Start Neuigkeit Champagner und Klimawandel: untrennbar miteinander verbunden

Champagner und Klimawandel: untrennbar miteinander verbunden

La Champagner und Klimawandel sie sind schon unzertrennlich. Letzteres ist ein nachweisbarer Effekt in unserem Alltag. Steigende Temperaturen, Dürre und zunehmend plötzliche und widrige Wettereinflüsse sind nun vorprogrammiert. Diesmal kommen die Veränderungen aus diesem Weinanbaugebiet Frankreichs. Im berühmten Ursprungsbezeichnung Angesichts all dieser Veränderungen werden Maßnahmen ergriffen.

Seit mehr als einem Jahrhundert werden in der gesamten Champagne Reben mit einem maximalen Reihenabstand von 1,5 Metern gepflanzt. Derzeit haben sie bereits überlegt, diese Maßnahme zu ändern.

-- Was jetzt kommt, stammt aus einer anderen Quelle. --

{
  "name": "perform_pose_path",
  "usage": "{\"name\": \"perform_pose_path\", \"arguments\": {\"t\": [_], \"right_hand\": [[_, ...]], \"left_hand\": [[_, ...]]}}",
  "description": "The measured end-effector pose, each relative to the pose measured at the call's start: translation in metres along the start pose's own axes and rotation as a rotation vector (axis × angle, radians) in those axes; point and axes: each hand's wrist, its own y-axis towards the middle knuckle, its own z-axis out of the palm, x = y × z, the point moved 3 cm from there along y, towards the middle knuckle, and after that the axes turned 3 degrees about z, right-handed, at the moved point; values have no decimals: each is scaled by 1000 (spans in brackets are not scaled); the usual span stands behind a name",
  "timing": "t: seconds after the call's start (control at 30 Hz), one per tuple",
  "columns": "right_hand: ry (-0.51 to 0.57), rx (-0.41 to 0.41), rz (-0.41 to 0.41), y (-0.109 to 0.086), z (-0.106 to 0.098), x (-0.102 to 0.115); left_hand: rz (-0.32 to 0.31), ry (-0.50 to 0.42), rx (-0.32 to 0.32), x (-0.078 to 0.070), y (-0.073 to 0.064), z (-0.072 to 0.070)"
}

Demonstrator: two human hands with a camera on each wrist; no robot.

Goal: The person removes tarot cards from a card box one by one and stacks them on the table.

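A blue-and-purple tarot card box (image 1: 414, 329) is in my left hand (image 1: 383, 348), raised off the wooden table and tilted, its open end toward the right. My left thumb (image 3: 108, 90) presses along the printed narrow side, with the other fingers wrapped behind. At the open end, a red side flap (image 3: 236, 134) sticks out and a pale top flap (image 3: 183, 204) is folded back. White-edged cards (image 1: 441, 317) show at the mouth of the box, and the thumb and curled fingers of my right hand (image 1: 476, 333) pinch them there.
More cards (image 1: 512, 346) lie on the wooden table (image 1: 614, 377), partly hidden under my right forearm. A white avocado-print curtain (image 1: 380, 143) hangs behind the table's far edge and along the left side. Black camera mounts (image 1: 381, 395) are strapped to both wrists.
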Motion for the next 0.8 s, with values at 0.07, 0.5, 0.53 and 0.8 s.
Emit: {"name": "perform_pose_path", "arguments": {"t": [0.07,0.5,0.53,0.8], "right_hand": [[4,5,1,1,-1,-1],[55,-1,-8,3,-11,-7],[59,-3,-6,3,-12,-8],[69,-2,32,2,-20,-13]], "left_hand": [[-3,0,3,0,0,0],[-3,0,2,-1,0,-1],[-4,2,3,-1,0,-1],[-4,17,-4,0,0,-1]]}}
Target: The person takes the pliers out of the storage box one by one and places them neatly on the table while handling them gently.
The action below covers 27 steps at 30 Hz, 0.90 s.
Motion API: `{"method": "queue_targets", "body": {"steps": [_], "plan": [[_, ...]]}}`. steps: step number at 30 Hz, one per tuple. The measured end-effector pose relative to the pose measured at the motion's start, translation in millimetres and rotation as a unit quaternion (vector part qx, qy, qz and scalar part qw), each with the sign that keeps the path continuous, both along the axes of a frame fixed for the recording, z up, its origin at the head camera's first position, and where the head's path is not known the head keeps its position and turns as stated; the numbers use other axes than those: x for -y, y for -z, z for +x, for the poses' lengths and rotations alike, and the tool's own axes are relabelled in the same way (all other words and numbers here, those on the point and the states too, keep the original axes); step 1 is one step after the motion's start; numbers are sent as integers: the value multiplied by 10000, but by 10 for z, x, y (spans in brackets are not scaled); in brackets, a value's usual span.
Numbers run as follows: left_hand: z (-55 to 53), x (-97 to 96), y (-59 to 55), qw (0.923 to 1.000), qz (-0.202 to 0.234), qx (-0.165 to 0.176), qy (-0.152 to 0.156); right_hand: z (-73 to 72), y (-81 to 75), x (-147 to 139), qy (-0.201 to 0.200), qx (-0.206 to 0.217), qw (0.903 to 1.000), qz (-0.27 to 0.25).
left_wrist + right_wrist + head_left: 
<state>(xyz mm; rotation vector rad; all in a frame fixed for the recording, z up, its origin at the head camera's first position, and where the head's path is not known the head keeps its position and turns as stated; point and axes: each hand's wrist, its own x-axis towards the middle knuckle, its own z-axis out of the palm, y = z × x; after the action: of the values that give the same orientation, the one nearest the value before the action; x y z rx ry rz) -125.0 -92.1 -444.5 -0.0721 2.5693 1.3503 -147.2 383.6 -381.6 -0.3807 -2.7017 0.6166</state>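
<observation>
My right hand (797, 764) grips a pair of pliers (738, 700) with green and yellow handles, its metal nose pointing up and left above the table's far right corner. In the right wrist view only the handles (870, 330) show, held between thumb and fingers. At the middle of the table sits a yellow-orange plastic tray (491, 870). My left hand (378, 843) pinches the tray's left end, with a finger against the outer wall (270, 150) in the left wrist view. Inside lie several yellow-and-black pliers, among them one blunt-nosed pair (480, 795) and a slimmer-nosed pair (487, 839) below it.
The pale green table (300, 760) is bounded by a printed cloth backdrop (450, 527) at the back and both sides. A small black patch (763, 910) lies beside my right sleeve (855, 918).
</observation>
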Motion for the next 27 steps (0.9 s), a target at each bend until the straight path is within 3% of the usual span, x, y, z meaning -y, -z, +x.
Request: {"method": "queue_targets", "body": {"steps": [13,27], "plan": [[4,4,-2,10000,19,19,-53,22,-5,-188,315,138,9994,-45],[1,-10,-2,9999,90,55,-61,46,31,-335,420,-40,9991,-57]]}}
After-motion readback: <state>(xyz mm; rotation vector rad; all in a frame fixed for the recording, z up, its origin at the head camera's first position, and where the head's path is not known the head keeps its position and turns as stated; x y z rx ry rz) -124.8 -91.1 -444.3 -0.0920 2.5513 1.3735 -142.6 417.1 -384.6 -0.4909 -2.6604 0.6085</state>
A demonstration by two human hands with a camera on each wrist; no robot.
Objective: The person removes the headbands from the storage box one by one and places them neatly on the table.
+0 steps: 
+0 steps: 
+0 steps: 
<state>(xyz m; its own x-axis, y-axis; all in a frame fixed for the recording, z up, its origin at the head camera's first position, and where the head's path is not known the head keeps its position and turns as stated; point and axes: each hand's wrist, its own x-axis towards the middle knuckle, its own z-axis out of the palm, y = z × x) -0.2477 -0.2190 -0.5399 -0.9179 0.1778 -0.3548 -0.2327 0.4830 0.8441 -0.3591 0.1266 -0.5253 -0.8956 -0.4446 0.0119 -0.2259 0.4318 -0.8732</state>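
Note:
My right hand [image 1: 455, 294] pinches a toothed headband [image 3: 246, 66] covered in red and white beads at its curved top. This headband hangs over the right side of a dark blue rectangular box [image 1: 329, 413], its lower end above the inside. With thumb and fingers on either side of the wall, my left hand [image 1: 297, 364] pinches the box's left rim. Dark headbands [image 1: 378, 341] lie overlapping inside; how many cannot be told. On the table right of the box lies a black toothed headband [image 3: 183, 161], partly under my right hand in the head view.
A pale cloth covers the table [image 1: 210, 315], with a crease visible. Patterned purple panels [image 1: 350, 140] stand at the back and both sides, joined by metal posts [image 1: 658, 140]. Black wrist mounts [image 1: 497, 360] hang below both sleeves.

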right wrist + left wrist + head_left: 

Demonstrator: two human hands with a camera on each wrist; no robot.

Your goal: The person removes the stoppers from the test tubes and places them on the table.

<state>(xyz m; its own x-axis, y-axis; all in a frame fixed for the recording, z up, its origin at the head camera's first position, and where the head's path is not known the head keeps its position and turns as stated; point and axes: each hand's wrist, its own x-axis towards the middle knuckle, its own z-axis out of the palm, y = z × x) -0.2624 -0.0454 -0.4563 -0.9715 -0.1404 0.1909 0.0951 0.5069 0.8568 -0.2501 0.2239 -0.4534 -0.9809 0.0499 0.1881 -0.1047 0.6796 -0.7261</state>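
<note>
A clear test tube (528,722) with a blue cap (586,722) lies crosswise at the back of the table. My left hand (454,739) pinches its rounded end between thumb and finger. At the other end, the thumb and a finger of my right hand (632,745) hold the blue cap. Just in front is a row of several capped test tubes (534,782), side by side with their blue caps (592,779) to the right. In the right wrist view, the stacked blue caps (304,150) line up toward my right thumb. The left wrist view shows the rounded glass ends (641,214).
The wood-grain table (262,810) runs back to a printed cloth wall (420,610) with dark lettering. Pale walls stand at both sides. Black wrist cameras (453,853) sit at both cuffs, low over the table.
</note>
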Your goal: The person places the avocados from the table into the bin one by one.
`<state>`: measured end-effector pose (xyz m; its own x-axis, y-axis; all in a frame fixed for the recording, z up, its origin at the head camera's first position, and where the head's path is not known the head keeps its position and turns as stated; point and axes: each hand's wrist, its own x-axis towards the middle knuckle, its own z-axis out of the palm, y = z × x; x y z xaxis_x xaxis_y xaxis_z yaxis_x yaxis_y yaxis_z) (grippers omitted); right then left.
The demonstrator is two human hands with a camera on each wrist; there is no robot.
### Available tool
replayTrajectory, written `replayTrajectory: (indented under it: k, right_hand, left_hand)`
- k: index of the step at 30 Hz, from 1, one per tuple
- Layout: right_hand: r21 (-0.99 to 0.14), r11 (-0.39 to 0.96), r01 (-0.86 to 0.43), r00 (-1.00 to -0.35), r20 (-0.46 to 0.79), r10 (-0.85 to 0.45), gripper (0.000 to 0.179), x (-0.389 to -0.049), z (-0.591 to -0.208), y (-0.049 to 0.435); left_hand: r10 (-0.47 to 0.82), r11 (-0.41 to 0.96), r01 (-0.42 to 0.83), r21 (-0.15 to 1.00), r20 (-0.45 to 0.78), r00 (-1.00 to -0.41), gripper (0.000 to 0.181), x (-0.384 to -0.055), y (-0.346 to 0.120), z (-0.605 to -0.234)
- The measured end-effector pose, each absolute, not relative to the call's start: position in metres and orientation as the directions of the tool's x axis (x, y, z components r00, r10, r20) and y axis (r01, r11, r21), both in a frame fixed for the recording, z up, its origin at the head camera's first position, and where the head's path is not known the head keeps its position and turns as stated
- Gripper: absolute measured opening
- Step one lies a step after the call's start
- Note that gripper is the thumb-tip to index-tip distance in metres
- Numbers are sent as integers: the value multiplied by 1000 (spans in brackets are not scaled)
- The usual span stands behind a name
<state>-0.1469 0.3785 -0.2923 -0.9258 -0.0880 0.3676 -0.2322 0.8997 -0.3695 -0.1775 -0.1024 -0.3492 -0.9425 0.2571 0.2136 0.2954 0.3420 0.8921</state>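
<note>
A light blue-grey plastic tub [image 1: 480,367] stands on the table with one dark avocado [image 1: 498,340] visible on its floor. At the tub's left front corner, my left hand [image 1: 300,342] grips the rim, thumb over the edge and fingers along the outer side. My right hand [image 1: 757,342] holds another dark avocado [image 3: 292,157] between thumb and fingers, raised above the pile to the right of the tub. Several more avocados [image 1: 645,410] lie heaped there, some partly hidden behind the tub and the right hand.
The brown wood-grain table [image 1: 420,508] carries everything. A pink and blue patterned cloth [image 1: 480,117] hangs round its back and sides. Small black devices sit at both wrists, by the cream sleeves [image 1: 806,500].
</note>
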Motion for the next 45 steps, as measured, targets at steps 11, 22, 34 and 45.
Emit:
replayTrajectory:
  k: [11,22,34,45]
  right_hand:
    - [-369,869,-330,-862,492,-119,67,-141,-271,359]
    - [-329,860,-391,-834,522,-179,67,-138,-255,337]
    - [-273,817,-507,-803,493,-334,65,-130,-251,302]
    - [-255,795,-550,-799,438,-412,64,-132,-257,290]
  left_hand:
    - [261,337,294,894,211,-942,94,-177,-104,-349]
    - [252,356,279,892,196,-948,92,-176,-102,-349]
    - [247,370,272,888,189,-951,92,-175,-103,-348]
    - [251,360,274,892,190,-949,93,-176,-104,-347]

Vergrößern Sie den Abstand zwischen den Etagen

Bisher glaubten Experten, dass 1,5 Meters waren die beste Option. Sie dachten auch, dass es mehr Quantität und bessere Qualität bietet. Das Wettbewerb zwischen den Pflanzen war die Menge nicht übermäßig und die Qualität war ausgezeichnet. Jetzt mit dem Klimawandel scheint sich alles geändert zu haben und wird sich noch mehr ändern.

 

Nach über fünfzehn Jahren durchgeführten Studien des SGV-Verbandes und einiger Weingüter scheint dies nicht mehr der Fall zu sein. Laut dieser Studie, wenn Sie eintreten dürfen Großmaschinen das Arbeitsstunden. Somit würden die CO2-Emissionen um mehr als eins sinken 20%. Dieselbe Studie zeigt, dass es auch einfacher wäre, Kontrolle von Schädlinge und Behandlungen wären weniger und effektiver. Auf diese Weise würde eines der Hauptziele erreicht, die Verbesserung der Nachhaltigkeit.

Champagner und Klimawandel gehen zunehmend Hand in Hand
Sektflaschen in einem Metallkelch / Quelle: Pixabay

Weniger Belastungen, aber größer: Lösungen für Champagner und Klimawandel

Für all dies wurde letzte Woche über die Änderung abgestimmt. Der Vorschlag ist der Umzug von 1,5 Meter breit zwischen den Reihen bei 2-2,2 Metern. Im Gegenteil, die Stämme dürfen a maximale Höhe bis zu 2 Meter statt 1,25 Meter. Laut der Studie gäbe es weniger Pflanzen pro Hektar, aber die Produktion würde ausgeglichen. Mit dieser Reduzierung der Pflanzen würden die absehbaren Dürren besser verkraftet und die Pflanzen wären stärker.

russischer Champagner
Champagner, Frankreich / Quelle: Pixavay

Eine gesellschaftliche Debatte

Die Debatte ist im gesamten Champagnergebiet offen. Die Gewerkschaften befürchten, dass die Beschäftigung im Weinberg reduziert wird. Winzer bestehen darauf, dass es zum Besten ist und das die Änderung wird nach und nach vorgenommen y Es wird in drei Generationen fertiggestellt. Klar scheint, dass jetzt Entscheidungen getroffen werden müssen. Klar ist, Champagner und Klimawandel werden von nun an Hand in Hand gehen.